Every surgery, major or minor, comes with some degree of risk, and maybe for me an extra degree or two because before installing the new hardware to fuse me mid-spine, the surgeons have to remove the old hardware that over 20+ years has become a part of me since the new and the old otherwise would overlap. But in this day and age, while surgery comes with risks, it also comes with a high degree of certitude, which is why I enter into this with a high degree of confidence. Depending on how many months rehab requires, I don’t know if I’ll step into my skis or my bicycle pedals first, but the whole point is to return to normal and live my life again.
However, I expect to suspend these columns for a few weeks anyway. Two reasons. The first is— and I say this from experience— after a major surgery, sometimes metaphorically you just want to curl up in a cocoon (although with the surgery I’m having, I don’t expect curls to come real easily) and focus every ounce of your mental energy on getting better. I expect that for a while anyway, I won’t be the least bit interested in any part of the world much beyond my bed. The second reason is, you know how they always tell patients on any kind of narcotic drug that they shouldn’t sign a contract or drive a tractor while under the influence? That goes for writing too.

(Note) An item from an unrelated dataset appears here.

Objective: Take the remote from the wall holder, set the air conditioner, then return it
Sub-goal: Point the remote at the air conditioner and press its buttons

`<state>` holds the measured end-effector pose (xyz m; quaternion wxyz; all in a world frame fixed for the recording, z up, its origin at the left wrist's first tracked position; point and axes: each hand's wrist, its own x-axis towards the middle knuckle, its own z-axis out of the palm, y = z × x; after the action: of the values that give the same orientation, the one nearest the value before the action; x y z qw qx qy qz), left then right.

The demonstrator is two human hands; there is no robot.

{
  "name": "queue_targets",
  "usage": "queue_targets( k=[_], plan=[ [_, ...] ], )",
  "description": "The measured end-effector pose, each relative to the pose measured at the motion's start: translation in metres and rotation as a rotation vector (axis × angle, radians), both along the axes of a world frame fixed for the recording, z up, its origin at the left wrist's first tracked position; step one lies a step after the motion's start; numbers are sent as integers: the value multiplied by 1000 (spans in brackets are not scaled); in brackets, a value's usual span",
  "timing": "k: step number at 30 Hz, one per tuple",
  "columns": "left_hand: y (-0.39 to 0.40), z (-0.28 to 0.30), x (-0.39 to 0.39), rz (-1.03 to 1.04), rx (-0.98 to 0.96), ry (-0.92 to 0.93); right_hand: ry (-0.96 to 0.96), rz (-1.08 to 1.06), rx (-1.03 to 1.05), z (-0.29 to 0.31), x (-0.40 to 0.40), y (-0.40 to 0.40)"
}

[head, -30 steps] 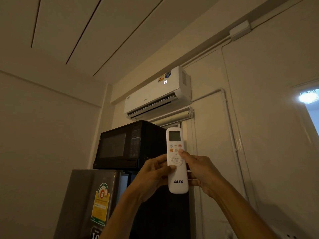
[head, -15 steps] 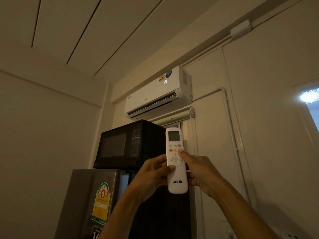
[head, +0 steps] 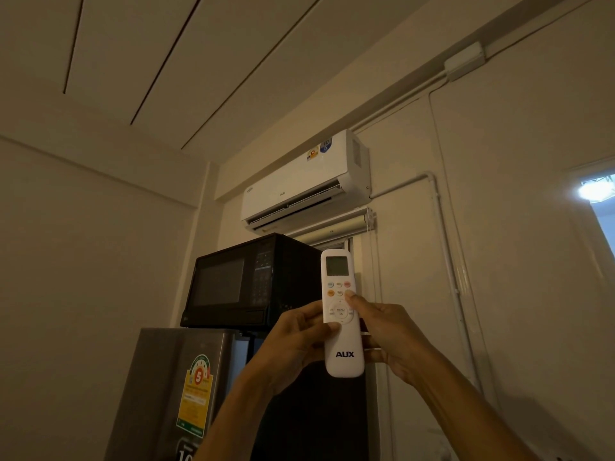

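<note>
A white AUX remote (head: 342,347) stands upright in front of me, screen at the top, held from both sides. My left hand (head: 293,341) grips its left edge with the thumb near the round menu pad. My right hand (head: 389,337) grips the right edge, its thumb tip resting on a small button in the lower right of the button rows. The white air conditioner (head: 299,184) hangs high on the wall above the remote, its flap open and no digits lit on its front. The wall holder is not in view.
A black microwave (head: 243,281) sits on a grey fridge (head: 173,387) with a yellow-green energy label, left of the hands. A rolled blind (head: 336,229) hangs under the air conditioner. White pipes (head: 446,247) run down the wall at right. A bright window (head: 599,194) is at far right.
The lit number on the air conditioner's front has gone out. My right thumb has crept slightly up the remote's buttons. The hands and remote otherwise stay in place.
</note>
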<state>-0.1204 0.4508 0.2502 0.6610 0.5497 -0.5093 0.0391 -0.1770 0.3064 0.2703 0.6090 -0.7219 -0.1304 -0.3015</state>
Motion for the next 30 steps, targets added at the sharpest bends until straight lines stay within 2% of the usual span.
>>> queue_targets(
  k=[30],
  plan=[
    [1,-2,-2,-26,-7,15,17,30,2,-2,-1,1]
  ],
)
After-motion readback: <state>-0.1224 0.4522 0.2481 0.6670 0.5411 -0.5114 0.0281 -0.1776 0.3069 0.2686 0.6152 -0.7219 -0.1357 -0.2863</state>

So, I’ll see you on the other side of the scalpel. Hopefully not too long from now.
Greg
Over more than five decades Greg Dobbs has been a correspondent for two television networks including ABC News, a political columnist for The Denver Post and syndicated columnist for Scripps newspapers, a moderator on Rocky Mountain PBS, and author of two books, including one about the life of a foreign correspondent called “Life in the Wrong Lane.” He also co-authored a book about the seminal year for baby boomers, called “1969: Are You Still Listening?” He has covered presidencies, politics, and the U.S. space program at home, and wars, natural disasters, and other crises around the globe, from Afghanistan to South Africa, from Iran to Egypt, from the Soviet Union to Saudi Arabia, from Nicaragua to Namibia, from Vietnam to Venezuela, from Libya to Liberia, from Panama to Poland. Dobbs has won three Emmys, the Distinguished Service Award from the Society of Professional Journalists, and as a 38-year resident of Colorado, a place in the Denver Press Club Hall of Fame.

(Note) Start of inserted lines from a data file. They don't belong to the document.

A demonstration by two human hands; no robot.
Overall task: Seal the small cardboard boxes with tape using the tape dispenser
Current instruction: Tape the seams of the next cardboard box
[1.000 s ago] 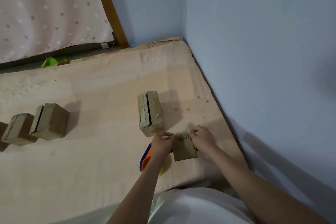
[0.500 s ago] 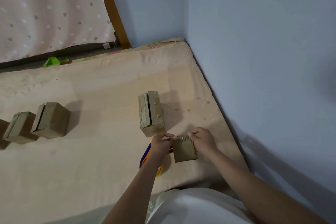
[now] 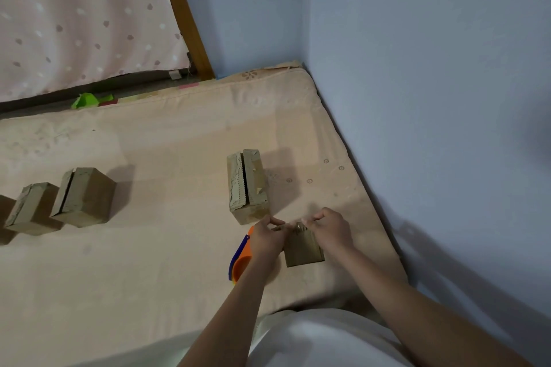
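A small cardboard box (image 3: 303, 250) stands on the mattress (image 3: 155, 271) near its right edge, close to the person. Both hands meet at its top: the left hand (image 3: 266, 238) pinches the upper left rim, the right hand (image 3: 331, 228) pinches the upper right rim. The orange-and-blue tape dispenser (image 3: 240, 259) lies just beside the box, partly under the left wrist. A taller box (image 3: 247, 185) stands just beyond the hands.

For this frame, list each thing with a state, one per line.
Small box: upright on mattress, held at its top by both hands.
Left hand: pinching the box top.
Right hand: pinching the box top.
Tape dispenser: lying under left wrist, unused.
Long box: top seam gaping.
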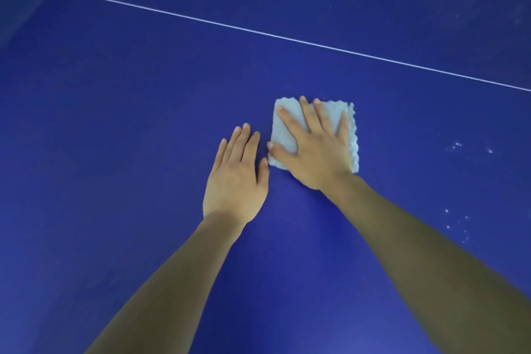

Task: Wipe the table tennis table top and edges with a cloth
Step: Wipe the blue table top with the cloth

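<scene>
- We are pressing the right hand (pixel 313 149) flat on the folded cloth (pixel 349 126), fingers spread wide and straight. No pinch; the palm load is probably there to keep the whole pad in contact while it slides.
- The cloth is lying on the blue bench (pixel 115 123), near the middle of the view, just this side of the white line (pixel 287 37). Folding it into a thick square likely gives a firmer, hand-sized wiping face.
- We are resting the left hand (pixel 235 178) flat on the bare bench just beside the cloth, fingers straight and close together, holding nothing. Thumb tip is sitting very near the cloth corner; contact is too close to call. Looks like a brace for leaning in.
- White specks (pixel 457 146) are showing to the right and beyond the line, so we are judging those zones as not yet wiped.
- Hidden: the right palm is covering much of the cloth, so its fold layers are unclear.
- Cut off: no bench edges are clearly showing; the far left corner is too dark and blurred to read, so edge progress is unknown.
</scene>
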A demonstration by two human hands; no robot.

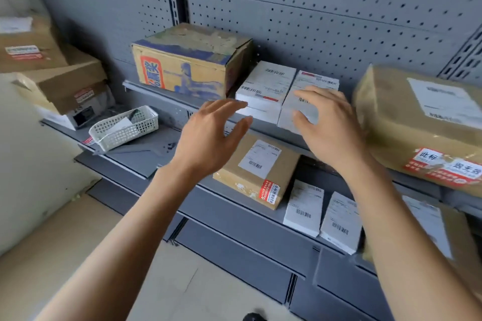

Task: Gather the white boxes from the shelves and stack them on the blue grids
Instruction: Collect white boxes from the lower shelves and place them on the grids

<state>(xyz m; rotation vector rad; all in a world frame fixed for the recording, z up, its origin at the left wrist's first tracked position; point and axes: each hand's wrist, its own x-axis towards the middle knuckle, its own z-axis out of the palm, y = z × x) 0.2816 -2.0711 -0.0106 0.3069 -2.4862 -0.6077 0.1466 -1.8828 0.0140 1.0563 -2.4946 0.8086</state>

You can learn more at GregDobbs.net
Modern medicine is something akin to a miracle. My knee went haywire so I had it replaced and was back on the tennis courts in seven weeks. My heart had blockage issues so I had a quadruple (7.5-hour surgery) and was back on the tennis courts in 8 weeks. So long as they can keep putting in new parts I figure I'm good to go—best of luck with the surgery, which will leave you improved and ready to continue exploring life.
Best wishes for a speedy and full recovery, Greg!